**Prompt**
Please repeat the entire listing verbatim and keep the pictures out.

BEGIN

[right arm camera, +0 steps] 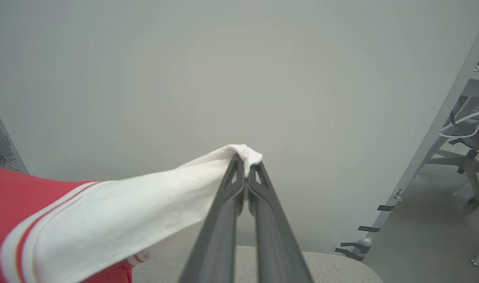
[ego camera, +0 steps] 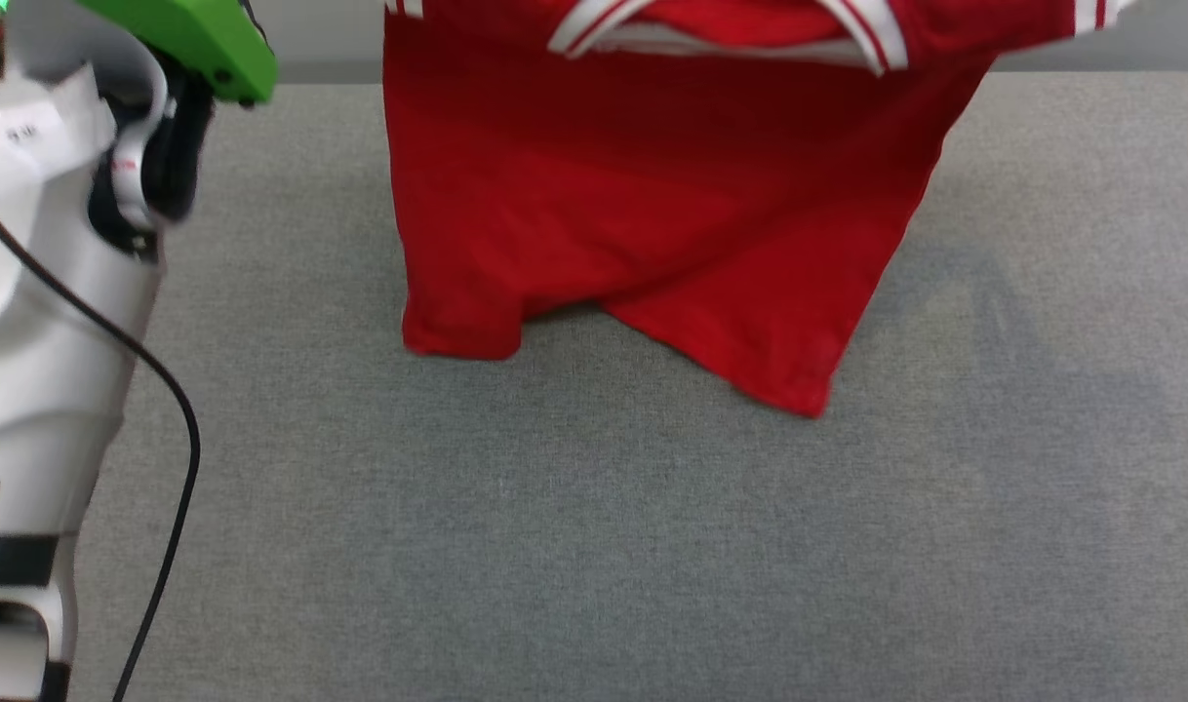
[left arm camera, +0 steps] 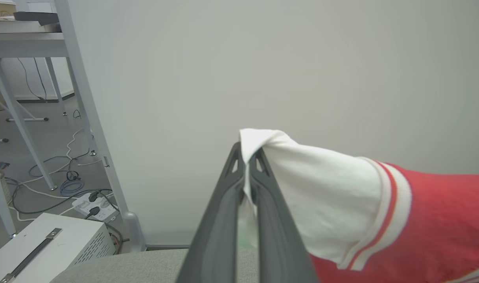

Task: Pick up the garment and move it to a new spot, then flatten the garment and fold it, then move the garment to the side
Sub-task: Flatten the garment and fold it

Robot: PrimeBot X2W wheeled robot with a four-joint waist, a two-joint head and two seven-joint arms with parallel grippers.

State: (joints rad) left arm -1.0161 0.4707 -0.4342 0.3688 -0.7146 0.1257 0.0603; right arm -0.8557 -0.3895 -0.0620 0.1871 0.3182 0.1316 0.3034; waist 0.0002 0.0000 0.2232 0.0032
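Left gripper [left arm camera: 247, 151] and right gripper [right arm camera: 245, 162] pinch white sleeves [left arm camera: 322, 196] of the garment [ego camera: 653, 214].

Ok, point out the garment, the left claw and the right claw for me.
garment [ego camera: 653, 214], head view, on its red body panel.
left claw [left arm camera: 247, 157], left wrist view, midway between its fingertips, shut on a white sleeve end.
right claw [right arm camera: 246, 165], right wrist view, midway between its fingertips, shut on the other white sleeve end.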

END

**Output**
[right arm camera, +0 steps] 
[ego camera, +0 steps] 
[left arm camera, +0 steps] 

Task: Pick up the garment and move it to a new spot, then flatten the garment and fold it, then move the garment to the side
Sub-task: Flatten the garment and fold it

Robot: PrimeBot X2W wheeled robot with a four-joint waist, a two-joint head and two seven-joint arms with parallel grippers.

State: (joints rad) left arm -1.0161 0.4707 -0.4342 0.3688 -0.7146 0.1257 0.0603; right arm -0.8557 -0.3895 -0.0620 0.1871 0.3182 0.1316 0.3034; waist 0.0002 0.0000 0.2232 0.0032
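Left gripper [left arm camera: 247, 151] and right gripper [right arm camera: 245, 162] pinch white sleeves [left arm camera: 322, 196] of the garment [ego camera: 653, 214].

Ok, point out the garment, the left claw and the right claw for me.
garment [ego camera: 653, 214], head view, on its red body panel.
left claw [left arm camera: 247, 157], left wrist view, midway between its fingertips, shut on a white sleeve end.
right claw [right arm camera: 246, 165], right wrist view, midway between its fingertips, shut on the other white sleeve end.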

The exercise calls for nothing more.